Steinbach's candidacy had triggered a row among members of Chancellor Angela Merkel's cabinet. The 66-year-old had clashed with German Foreign Minister Guido Westerwelle who opposed her appointment to the board of the Federal Foundation for Flight, Expulsion and Reconciliation.

Westerwelle feared Steinbach's appointment could strain Germany's relations with its eastern neighbors, in particular Poland. Steinbach remains unpopular there because of her forceful backing of the interests of German World War II refugees.

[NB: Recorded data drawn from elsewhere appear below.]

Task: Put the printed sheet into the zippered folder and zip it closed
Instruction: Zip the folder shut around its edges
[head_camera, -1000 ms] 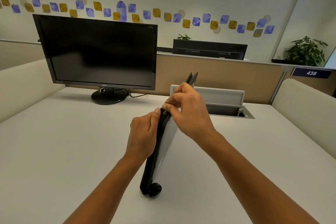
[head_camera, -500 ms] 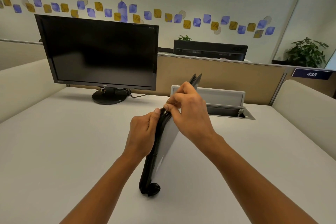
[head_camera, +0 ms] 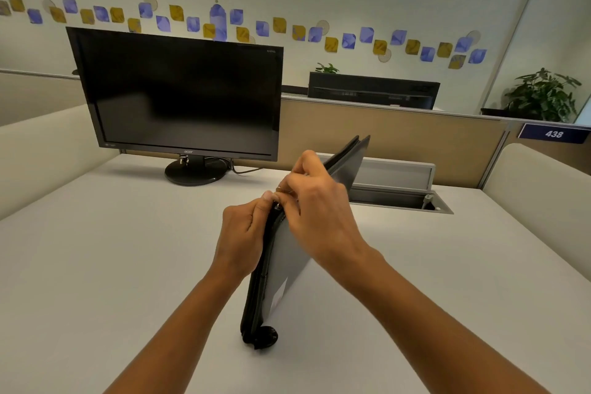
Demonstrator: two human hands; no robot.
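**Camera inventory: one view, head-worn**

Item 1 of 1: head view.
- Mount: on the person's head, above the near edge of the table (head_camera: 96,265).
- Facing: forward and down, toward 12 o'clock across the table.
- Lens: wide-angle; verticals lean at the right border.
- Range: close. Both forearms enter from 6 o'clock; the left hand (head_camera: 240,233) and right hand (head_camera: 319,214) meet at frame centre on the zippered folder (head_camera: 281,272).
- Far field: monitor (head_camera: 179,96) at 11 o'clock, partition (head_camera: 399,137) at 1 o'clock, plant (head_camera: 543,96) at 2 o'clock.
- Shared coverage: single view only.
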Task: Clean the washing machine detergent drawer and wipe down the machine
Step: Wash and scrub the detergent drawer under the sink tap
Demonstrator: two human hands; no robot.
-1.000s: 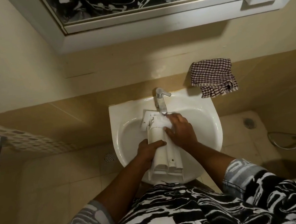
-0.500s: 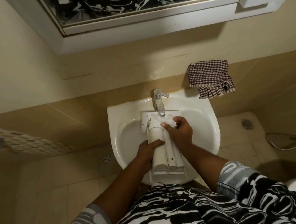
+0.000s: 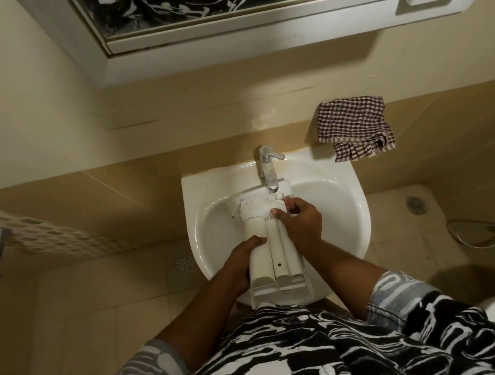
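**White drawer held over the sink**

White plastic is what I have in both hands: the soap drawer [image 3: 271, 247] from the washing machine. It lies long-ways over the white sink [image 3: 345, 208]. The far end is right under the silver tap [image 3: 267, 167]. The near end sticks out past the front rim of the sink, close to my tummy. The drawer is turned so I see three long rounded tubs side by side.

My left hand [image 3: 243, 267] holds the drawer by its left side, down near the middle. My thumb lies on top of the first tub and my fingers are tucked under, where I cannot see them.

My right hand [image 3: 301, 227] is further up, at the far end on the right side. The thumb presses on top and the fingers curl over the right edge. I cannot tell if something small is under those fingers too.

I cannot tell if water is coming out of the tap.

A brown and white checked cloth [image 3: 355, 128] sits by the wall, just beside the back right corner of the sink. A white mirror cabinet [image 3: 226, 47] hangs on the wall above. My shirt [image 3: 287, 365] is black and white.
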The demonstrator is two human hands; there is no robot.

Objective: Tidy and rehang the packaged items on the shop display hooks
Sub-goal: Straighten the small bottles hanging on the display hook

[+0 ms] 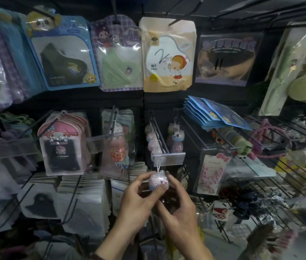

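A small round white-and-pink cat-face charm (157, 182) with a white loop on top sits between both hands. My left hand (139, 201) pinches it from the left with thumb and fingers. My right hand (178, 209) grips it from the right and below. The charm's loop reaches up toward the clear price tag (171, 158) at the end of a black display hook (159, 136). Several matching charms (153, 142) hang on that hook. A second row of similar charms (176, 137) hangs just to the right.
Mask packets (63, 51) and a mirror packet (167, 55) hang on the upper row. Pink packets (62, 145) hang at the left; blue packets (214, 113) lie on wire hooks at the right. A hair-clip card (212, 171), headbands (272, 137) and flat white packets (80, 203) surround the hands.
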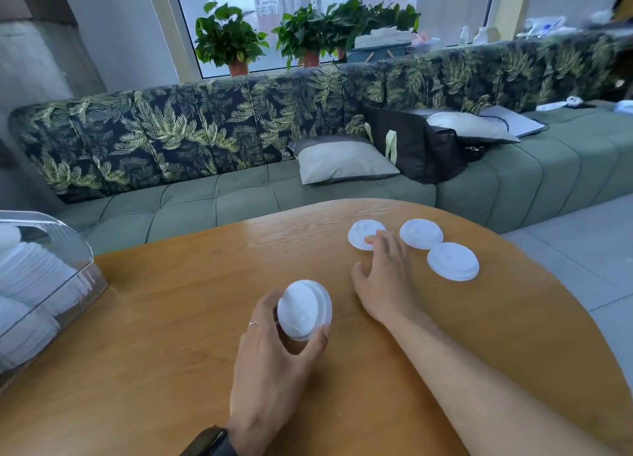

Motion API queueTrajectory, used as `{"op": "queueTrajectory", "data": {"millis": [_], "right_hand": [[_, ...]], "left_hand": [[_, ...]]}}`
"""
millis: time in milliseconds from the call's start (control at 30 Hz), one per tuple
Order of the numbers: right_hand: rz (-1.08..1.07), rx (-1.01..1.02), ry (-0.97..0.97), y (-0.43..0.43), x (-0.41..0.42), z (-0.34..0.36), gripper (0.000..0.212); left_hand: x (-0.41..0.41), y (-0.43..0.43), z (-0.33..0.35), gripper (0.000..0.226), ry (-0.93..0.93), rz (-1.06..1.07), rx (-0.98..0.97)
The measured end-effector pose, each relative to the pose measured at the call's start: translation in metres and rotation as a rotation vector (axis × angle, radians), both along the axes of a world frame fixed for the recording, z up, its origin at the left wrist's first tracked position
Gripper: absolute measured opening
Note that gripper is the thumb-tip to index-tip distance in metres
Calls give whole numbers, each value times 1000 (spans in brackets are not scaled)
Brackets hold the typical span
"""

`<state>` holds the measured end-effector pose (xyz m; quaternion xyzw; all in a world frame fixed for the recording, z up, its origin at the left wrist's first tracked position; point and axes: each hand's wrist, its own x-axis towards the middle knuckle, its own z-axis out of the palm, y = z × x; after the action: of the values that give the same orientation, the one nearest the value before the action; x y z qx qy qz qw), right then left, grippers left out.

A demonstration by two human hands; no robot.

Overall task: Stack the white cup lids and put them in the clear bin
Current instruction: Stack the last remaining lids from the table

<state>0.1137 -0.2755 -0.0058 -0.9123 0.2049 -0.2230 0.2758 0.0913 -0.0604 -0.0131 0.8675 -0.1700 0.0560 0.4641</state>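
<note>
Nearest us, a person's left hand (274, 349), a thin ring (252, 323) on one finger and a dark band (214, 442) at the wrist, curls its fingers and thumb round a small stack of white cup lids (303, 310), held tilted over the wooden table (171, 318). To the right of that hand we see the right hand (385, 277) stretched forward, palm down, fingers straight and relaxed, gripping nothing. Its fingertips lie over the near edge of a single lid (359, 233) that sits flat on the table, though we cannot tell whether they press it. Just right of those fingertips lies a second loose lid (420, 233), and a third lid (452, 261) rests off the right hand's outer side, just beside the second. Well to the left of the left hand, at the table's edge, stands the clear bin (78, 274), with more white lids (30, 270) piled inside. Beyond both hands we make out a green sofa (239, 199) with a leaf-print back, a grey cushion (342, 164) and a black bag (411, 147) on its seat, and, farthest off, potted plants (229, 34) at the window
</note>
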Motion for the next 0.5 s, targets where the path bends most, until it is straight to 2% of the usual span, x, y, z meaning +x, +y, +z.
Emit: {"op": "queueTrajectory", "data": {"millis": [367, 500], "right_hand": [[-73, -207, 176, -33, 69, -8, 60], [-79, -264, 65, -23, 56, -4, 76]], "left_hand": [[24, -7, -5, 77, -15, -28, 0], [22, -6, -3, 73, -1, -18, -15]]}}
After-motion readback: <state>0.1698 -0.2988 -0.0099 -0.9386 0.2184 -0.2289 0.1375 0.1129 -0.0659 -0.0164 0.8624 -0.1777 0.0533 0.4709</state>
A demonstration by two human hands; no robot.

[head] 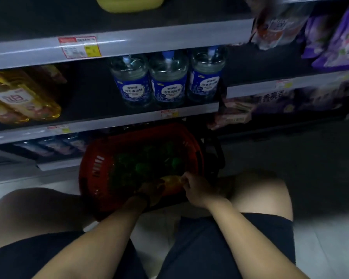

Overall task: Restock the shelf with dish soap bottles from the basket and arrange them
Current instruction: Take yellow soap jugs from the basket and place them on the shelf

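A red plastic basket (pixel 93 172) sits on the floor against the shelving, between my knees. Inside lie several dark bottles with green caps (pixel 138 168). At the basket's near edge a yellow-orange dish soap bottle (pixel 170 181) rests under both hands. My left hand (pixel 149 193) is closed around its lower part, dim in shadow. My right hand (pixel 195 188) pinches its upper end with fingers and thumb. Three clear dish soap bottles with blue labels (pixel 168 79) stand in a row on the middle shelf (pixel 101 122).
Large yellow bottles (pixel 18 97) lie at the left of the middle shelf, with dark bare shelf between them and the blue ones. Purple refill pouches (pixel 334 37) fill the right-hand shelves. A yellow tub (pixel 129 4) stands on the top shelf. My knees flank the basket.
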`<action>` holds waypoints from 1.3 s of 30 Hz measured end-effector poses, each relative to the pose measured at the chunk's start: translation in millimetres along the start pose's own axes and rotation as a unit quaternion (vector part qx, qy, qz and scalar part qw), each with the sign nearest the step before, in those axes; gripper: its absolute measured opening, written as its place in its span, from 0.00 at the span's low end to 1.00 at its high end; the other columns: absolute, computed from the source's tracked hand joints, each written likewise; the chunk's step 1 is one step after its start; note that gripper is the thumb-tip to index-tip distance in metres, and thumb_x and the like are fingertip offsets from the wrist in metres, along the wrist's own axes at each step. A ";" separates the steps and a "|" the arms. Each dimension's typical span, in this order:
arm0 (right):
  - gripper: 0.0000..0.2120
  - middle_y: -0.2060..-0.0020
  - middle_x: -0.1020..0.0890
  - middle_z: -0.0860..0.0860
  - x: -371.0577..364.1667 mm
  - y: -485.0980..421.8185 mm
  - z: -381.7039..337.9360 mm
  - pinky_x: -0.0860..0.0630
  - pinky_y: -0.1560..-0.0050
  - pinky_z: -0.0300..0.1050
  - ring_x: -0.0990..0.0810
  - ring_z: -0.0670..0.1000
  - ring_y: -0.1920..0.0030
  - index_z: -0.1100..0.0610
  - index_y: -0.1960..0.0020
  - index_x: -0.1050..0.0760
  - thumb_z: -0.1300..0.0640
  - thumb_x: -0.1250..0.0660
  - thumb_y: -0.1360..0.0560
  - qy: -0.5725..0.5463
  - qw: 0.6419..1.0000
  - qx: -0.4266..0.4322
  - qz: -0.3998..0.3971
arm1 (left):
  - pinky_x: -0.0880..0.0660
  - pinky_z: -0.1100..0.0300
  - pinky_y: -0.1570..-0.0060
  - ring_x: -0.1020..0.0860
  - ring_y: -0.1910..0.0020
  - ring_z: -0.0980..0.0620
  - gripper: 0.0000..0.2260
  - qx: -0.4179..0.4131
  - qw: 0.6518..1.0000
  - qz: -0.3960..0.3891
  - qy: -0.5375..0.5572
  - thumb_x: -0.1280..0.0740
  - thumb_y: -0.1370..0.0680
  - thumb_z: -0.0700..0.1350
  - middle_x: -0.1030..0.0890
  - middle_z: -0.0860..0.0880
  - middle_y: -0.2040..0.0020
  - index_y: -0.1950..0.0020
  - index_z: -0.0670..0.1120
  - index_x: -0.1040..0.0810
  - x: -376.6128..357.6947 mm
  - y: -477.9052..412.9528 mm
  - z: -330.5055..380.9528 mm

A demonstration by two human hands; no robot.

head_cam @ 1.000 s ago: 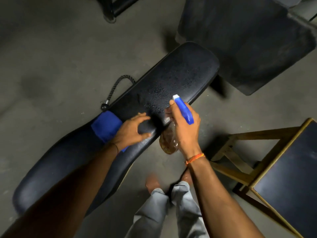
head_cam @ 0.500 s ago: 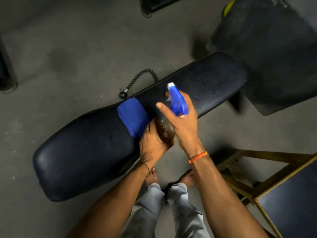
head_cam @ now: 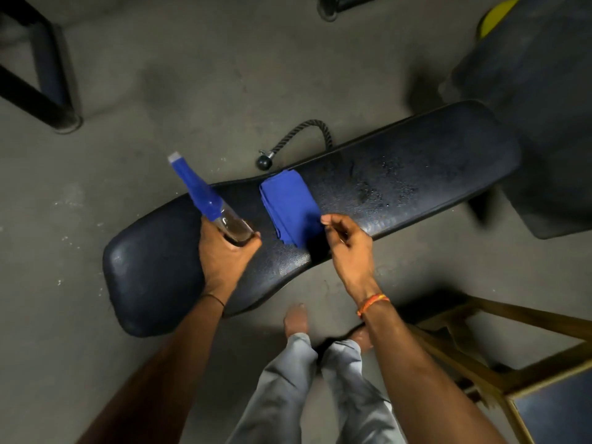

As a member of the parliament for Chancellor Angela Merkel's Christian Democratic Party (CDU), Steinbach once voted against recognising Germany's current border with Poland.

Guido Westerwelle
Foreign Minister Westerwelle was opposed to Steinbach's appointmentImage: AP

"Embarrassing and unworthy of a democracy"

But on Tuesday, the 66-year-old head of the Federation of Expellees (BdV) said on Tuesday she would drop her bid if the cabinet gave up its power to veto appointees.

"The political debate in recent months over the BdV's decision to appoint its president to the museum board is without parallel, embarrassing and unworthy of a democracy," Steinbach said in a statement.

"The character of a nation shows itself in the way it treats the victims of wars and its dead," she added. "I want to find a reasonable solution and urge the government to cooperate."

Steinbach's BdV has been the main driving force behind the creation of a controversial museum dedicated mainly to the fate of the 15 million Germans forced to leave eastern Europe after 1945.

Angela Merkel
Angela Merkel has kept out of the controversy so farImage: AP

Politicians split

Germany's major political parties have been divided in their reaction to Steinbach's withdrawal.

“I will of course look at every proposal that is fair, realistic and constructive,”Foreign Minister Westerwelle told German radio station Deutschlandfunk. He said the aim was only to ensure “that relations between Germany and Poland were not damaged.”

But the Christian Social Union (CSU), the Bavarian sister party of Merkel's CDU, backed Steinbach.

"Now we have the chance to find a new constitution for the Foundation," Hans-Peter Friedrich, head of the CSU's national committee said.

But opposition parties called on the government to stick to the constitution that the previous German government had agreed on.

Green party leader Renate Kuenast called Steinbach's proposal "absolutely unacceptable," and demanded that Chancellor Angela Merkel intervene.